The United States has been taking the lead in creating low-cost and reusable launch vehicles, an effort which has been accelerated by a critical fact: with the termination of the Shuttle program in 2011, the U.S. has become dependent upon Russian-built RD-180 rocket engines to move payloads (including national security satellites) into space. In 2014, the U.S. Congress mandated a 2019 deadline to eliminate this dependence and create domestic launch capabilities.

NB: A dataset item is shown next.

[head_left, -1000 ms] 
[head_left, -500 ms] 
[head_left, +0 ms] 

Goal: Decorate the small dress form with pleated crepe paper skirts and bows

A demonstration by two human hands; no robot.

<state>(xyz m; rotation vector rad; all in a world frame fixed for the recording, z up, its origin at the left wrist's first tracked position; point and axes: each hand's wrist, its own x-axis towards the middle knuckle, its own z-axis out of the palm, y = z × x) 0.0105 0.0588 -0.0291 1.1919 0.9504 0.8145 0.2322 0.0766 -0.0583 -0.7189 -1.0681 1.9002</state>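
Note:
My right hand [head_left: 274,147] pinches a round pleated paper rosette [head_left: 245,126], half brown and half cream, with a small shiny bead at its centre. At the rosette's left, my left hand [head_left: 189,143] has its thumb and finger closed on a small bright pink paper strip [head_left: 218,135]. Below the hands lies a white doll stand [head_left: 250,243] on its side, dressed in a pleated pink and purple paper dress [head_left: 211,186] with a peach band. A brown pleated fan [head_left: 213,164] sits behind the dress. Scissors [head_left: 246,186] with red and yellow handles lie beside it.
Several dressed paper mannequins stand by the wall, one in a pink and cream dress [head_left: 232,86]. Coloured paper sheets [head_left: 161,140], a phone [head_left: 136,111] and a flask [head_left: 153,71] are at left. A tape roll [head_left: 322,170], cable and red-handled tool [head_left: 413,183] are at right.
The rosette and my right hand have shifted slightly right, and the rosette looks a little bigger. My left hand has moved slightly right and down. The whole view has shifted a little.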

To that end, NASA has been partnering with numerous companies since 2006 to develop the capacity to transport cargoes and crews into low-earth orbit. Several U.S. companies are involved in this effort, and are now close to the promise of bringing payloads and passengers into space, deploying cost-effective (and in some cases, reusable) launch platforms, utilising nickel-containing alloys.
3D printing and nickel alloys are used in the manufacturing process
Space-X (founded by Tesla’s Elon Musk), Blue Origin (founded by Amazon billionaire Jeff Bezos) and publicly traded Aerojet Rocketdyne are three companies using additive manufacturing (3D printing) to build critical elements of their next rockets. 3D printing has some distinct advantages over the traditional manufacturing approach in rocket design and manufacture. One important advantage is it makes the manufacture of complex elements less costly. According to NASA, a critical element in cost reduction is the ability to minimise the number of components. In the case of one Aerojet engine, the printing assembly requires the manufacture of only three separate parts, compared with over 100 in the original version. And nickel-containing alloys provide the ability to withstand the intense heat and stress required by space flight.
Space-X (as previously noted in Nickel, Vol. 29, No. 2, July 2014) utilises 3D printing to manufacture its engine chamber.
Similarly, Blue Origin is building its next generation liquid natural gas-fueled rocket engine (the BE-4) with the nickel-containing alloy Monel® alloy K-500 (UNS K05500).
Blue Origin’s additive printing approach employs this alloy in the manufacture of all stages of its innovative hydraulic turbine, including some very complex engine flow passages. Monel® alloy K-500 consists principally of nickel (approximately two-thirds) and copper (slightly less than one-third), with smaller amounts of aluminum and titanium, which increases strength by a precipitation hardening mechanism.
The first of the Blue Origin BE-4 engines is now fully assembled, with more engines to follow shortly. Ultimately, eight of these engines will be combined on the company’s 270+ foot New Glenn Rocket, which will boost heavy payloads and passengers into orbit.
Competitor Aerojet Rocketdyne is also aiming at a 2019 launch date. Aerojet is using 3D printing of nickel-containing alloy MondaloyTM to manufacture its critical pre-burner engine component. Aerojet recently successfully completed hot fire tests to validate the design of the pre-burner, a critical part of the engine’s turbomachinery. Full engine testing is scheduled to occur at a future date.
MondaloyTM, which was jointly developed by Aerojet Rocketdyne in tandem with the Air Force Research Laboratory, is similar to Monel, and provides the critical strength and resistance required.
Both Blue Origin and Aerojet are vying to build the engines that will power the Vulcan. This vehicle, developed by the United Launch Alliance (ULA), a joint venture between Boeing and Lockheed Martin, will ship critical U.S. intelligence payloads into orbit in the future. ULA’s current Atlas V rocket, currently powered by Russian engines has successfully performed over 60 launches.
Given successful test experiences to date, it is abundantly clear that 3D printing and nickel-containing alloys will be critical to the future of U.S. space travel for decades to come.